Monday , 9 December 2024

Breaking : Port-Harcourt refinery begin operation by producing 2 million litres of petrol and 2.2 million litres of diesel per day

The federal government has said that the Port-Harcourt refinery would begin operation by producing two million litres of Premium Motor Spirit (PMS) otherwise known as petrol and 2.2 million litres of diesel per day.

The government said this after an inspection tour of the facility along with the leadership of organised labour.

Minister of State for Labour and Employment, Nkeiruka Onyejeocha, who disclosed this, said the refinery was 80 percent completed.

She explained that the old plant would begin with 54,000 barrels per day, while the new plant which is currently going through its last phase of completion would also begin production before the end of the year.

“The combined capacity of the two plants, when fully on stream, would produce 10 million litres of PMS per day,” Onyejeocha said in a statement issued by the Director of Press and Public Relations, Federal Ministry of Labour and Employment, Olajide Oshundun on Thursday.

A scheduled visit to the Port-Harcourt refinery was one of the points listed in the 16 – points agreement reached with the government last year by organised labour.

The minister reiterated the government’s commitment to social dialogue with organized labour and other stakeholders towards achieving industrial peace and harmony, while prioritising workers’ welfare.

She appealed to union leaders to see the strike as the last option.

The minister said: “Issuing of constant strike threat could send wrong signals to potential investors. This is not healthy for our business environment.”

According to the statement, the minister met with the leadership of TUC to review the progress reports of agreements reached in October 2023 between the government and organised labour.

“During the review, the minister read each item on the memorandum of understanding among which were the payment of four out of six months on wage award, the committee of minimum wage review, payment of outstanding salaries and wages of tertiary education workers in federal- owned educational institutions, suspension of VAT on diesel, payment of N25,000 conditional cash transfer to 3,140,819 households, including the pensioner.

“While she said the government has made a huge financial commitment to the provision of CNG Buses and conversion Kits, she also explained that the procurement process was slowing down the launch but measures were already in place to fast-track the process.

“The minister explained that the government has commenced a series of engagements with relevant stakeholders on tax incentives, just as the leadership crises rocking NURTW and RTEAN have been resolved.

“Among the progress made are subsidized distribution of fertilizers to farmers across the country, government’s engagement with various state governments and the private sector on the issue of the implementation of wage award for their workers, and plans to encourage MSEs in the country to create jobs and boost the economy.

“Speaking on the inspection visit to the Port-Harcourt refinery by TUC and federal government delegation, the minister said reports by organized labour and government established that the Port-Harcourt refinery is 80% completed,” the statement said.

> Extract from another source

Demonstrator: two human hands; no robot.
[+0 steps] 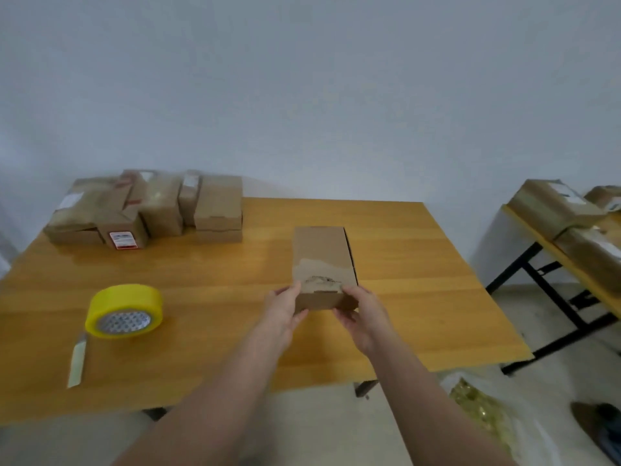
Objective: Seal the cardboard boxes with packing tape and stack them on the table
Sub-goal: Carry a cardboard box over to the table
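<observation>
A small brown cardboard box point(321, 257) lies on the wooden table point(403, 270), its long side pointing away from me. My left hand point(285, 311) grips its near left corner and my right hand point(361, 314) grips its near right corner, thumbs on top. The lid has a torn paper patch near the front edge. A roll of yellow packing tape point(124, 311) lies flat at the left of the table. A pale utility knife point(78, 361) lies just in front of the roll. A pile of several cardboard boxes point(148, 210) sits at the table's far left.
A second table point(568, 260) with black legs stands to the right, carrying more taped boxes point(554, 203). A grey wall runs behind both tables. On the floor at the lower right lie a clear bag point(477, 405) and a dark shoe point(601, 422).
</observation>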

The leadership of TUC led by its Secretary General, Nuhu Toro commended the government for the progress recorded so far in implementing a substantial part of the agreement, but differed with the government on some of the items.

He said, for instance, that while the issue of RTEAN has been resolved, that of NURTW has not been resolved.

“If the issue of the president of the union has not been resolved, it suggests that the issue of NURTW has not been resolved.

“You have carefully done justice to the items, and we commend you and the federal government, but we expect fulfillment of all the agreements,” said Nuhu Toro.

He said some of the items have not been fully implemented but from their own assessment, the government has achieved 50% implementation.

According to Toro, “50% is a pass mark, but we urge you to do more. We know there are challenges, but we are very optimistic that they could be addressed”.

While the minister disagreed with the 50% rating by the union, citing reasons, Comrade Toro said 50% is a good performance on the side of the government.

Deputy President of TUC, Kayode Alakija, thanked the minister for her consistency with union leaders and appealed to her to back some of the gray areas with data to reconcile them.

He said: “We will appreciate it if you back up the VAT with empirical data. You said you got the information from the office of the Finance Minister. So, we would appreciate it if they could supply you with data on how they arrived at the information.”

Among those present at the meeting were the Permanent Secretary of the ministry, Ismail Abubakar; the Director of Trade Union Services and Industrial Relations, M A. Yusuf and other directors and departmental heads of the ministry.

On the side of the TUC, were its Secretary General, Toro, its Vice President, Alakija Kayode, Deputy President, and two others.